I also don't see critics backing off on reporting bad service. I read a lot about service flaws in reviews written by both professionals and amateurs. People notice if the waiter fails to bring the appetizers before the main dishes, or if they have to wait 45 minutes for the check—and it gets written about. Furthermore, in the age of Yelp, you can bet that a restaurant will get written up about even the tiniest slight in service, and that the restaurant and potential diners will probably read about it.
One thing's for sure: I bet Obraitis wishes she'd learned the difference between hardy and hearty before she blasted a famous restaurant critic.
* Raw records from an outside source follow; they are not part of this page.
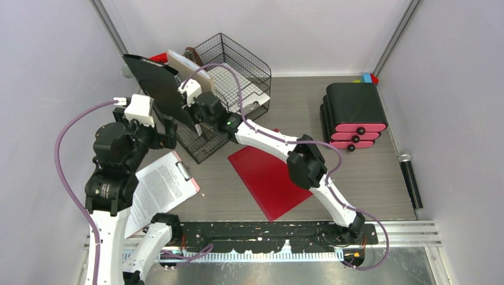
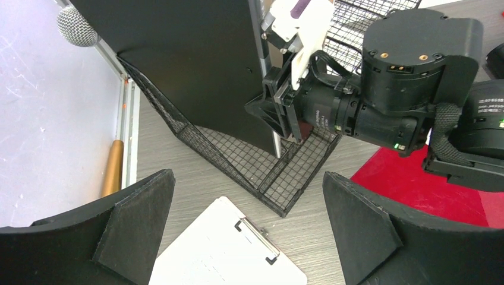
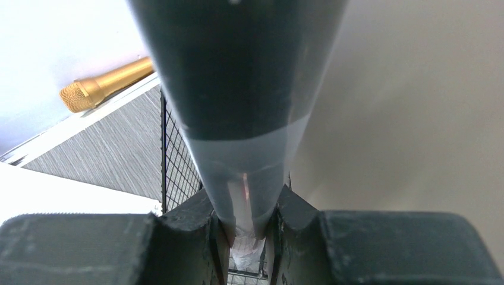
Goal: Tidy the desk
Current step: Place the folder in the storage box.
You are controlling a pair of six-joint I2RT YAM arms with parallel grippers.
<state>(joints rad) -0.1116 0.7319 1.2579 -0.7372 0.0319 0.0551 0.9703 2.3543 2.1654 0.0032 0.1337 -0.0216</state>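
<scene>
Pale lilac-grey walls close in the grey wood-grain desk (image 1: 297,101), which carries a black wire-mesh rack (image 1: 238,65) at the back left, with a clipboard (image 1: 160,184) and a red folder (image 1: 270,178) lying flat nearer the front. The right tool (image 3: 246,231) is clenched on a black folder (image 1: 157,89) held on edge, its long axis rising leftward above the rack's near compartment, so lowering it looks like the coming move. The left tool (image 2: 249,237) hangs released, spread wide above the clipboard.

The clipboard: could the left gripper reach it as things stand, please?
Probably yes: the left gripper hangs open over the clipboard, which lies uncovered on the desk; the right gripper, shut on a black board, is beyond it at the wire rack.
</scene>
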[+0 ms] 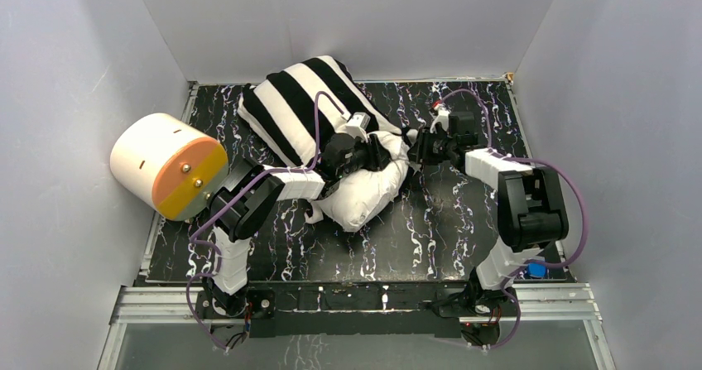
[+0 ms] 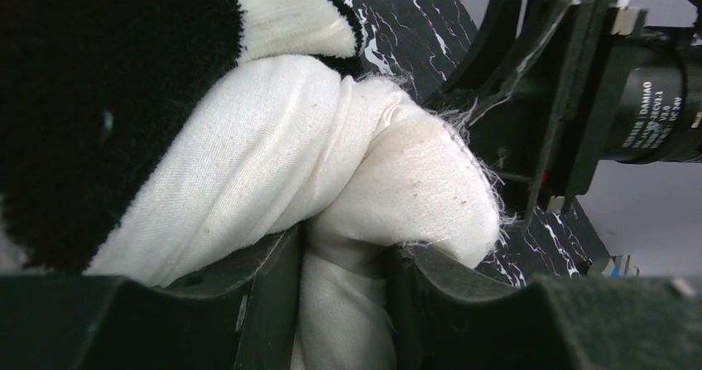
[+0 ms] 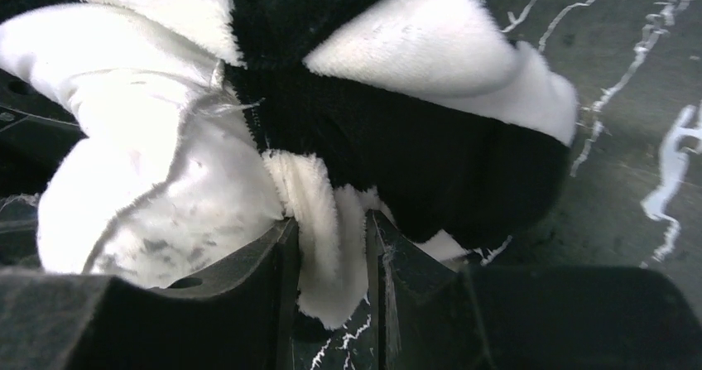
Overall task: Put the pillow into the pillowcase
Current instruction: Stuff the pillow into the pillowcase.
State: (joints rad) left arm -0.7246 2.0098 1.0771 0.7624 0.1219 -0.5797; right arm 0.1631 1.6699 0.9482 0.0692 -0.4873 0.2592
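Item: pillow (image 1: 364, 194), mid table (image 1: 447, 221), half sheathed; bare end bulges toward 5 o'clock from pillowcase (image 1: 302, 109). Holds: left gripper (image 2: 343, 275) pinches pillow corner; right gripper (image 3: 331, 258) pinches pillowcase hem. Likely risk: hem slipping free under pull, or bunched corner jamming the mouth.

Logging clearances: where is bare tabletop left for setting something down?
Free: marbled tabletop between pillow and arm bases; the back right corner. Crowded: centre, where left end effector and right end effector pinch pillow and pillowcase; left, by the cream cylinder.
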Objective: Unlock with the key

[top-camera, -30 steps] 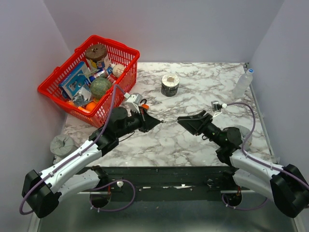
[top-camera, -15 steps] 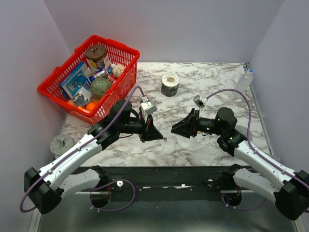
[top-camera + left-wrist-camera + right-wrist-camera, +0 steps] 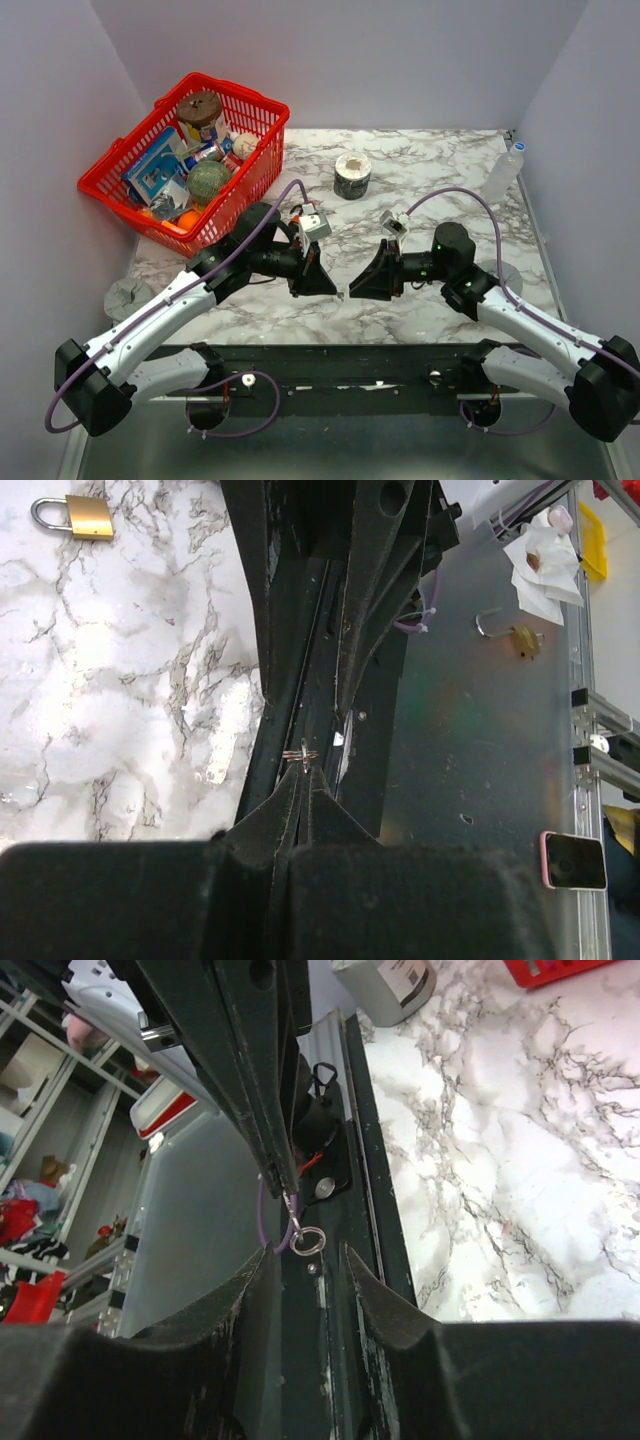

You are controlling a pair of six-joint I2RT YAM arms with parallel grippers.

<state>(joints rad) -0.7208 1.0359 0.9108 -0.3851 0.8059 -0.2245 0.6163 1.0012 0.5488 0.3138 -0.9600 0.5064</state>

Image source: Flickr member www.theedinburghblog.co.uk under Creative Commons
@Scott: Careful. Full-service restaurant management is notorious for its micro-management and stupid rules, all in the name of profit. Chances are, the waitress is instructed to get you out of there as quickly as possible, with "quickly" defined as bringing the plates as soon as they're ready. Between a reduction in tip or the possibility of enduring the bellowing of a stressed-out restaurant...+READ
@Scott: Careful. Full-service restaurant management is notorious for its micro-management and stupid rules, all in the name of profit. Chances are, the waitress is instructed to get you out of there as quickly as possible, with "quickly" defined as bringing the plates as soon as they're ready. Between a reduction in tip or the possibility of enduring the bellowing of a stressed-out restaurant manager, the server doesn't stand a chance. Sucks.-COLLAPSE
We're hearing Richman's side of the story. Not sure that I take that as gospel.
I have a bit of constructive criticism. A pet peave of mine in casual restuarants occurs between courses. A server comes to the table, just after we have finished our salad or appetizer. With the main course plates in both hands, he or she gives me a look to signal me to shove the salad plate out of the way so that he or she can put down the main course! Why can't they come over to the table and...+READ
I have a bit of constructive criticism. A pet peave of mine in casual restuarants occurs between courses. A server comes to the table, just after we have finished our salad or appetizer. With the main course plates in both hands, he or she gives me a look to signal me to shove the salad plate out of the way so that he or she can put down the main course! Why can't they come over to the table and remove our plates first? When this happens I want to drop my normal tip from 20% to 10%.-COLLAPSE
Vindictive or not, I think he is dead-on for the entitled attitude of hipster-scene restaurants and their service staff. I have experienced the exact same feeling over and over again at many of the self-aggrandizing up-and-coming NYC-area restaurants.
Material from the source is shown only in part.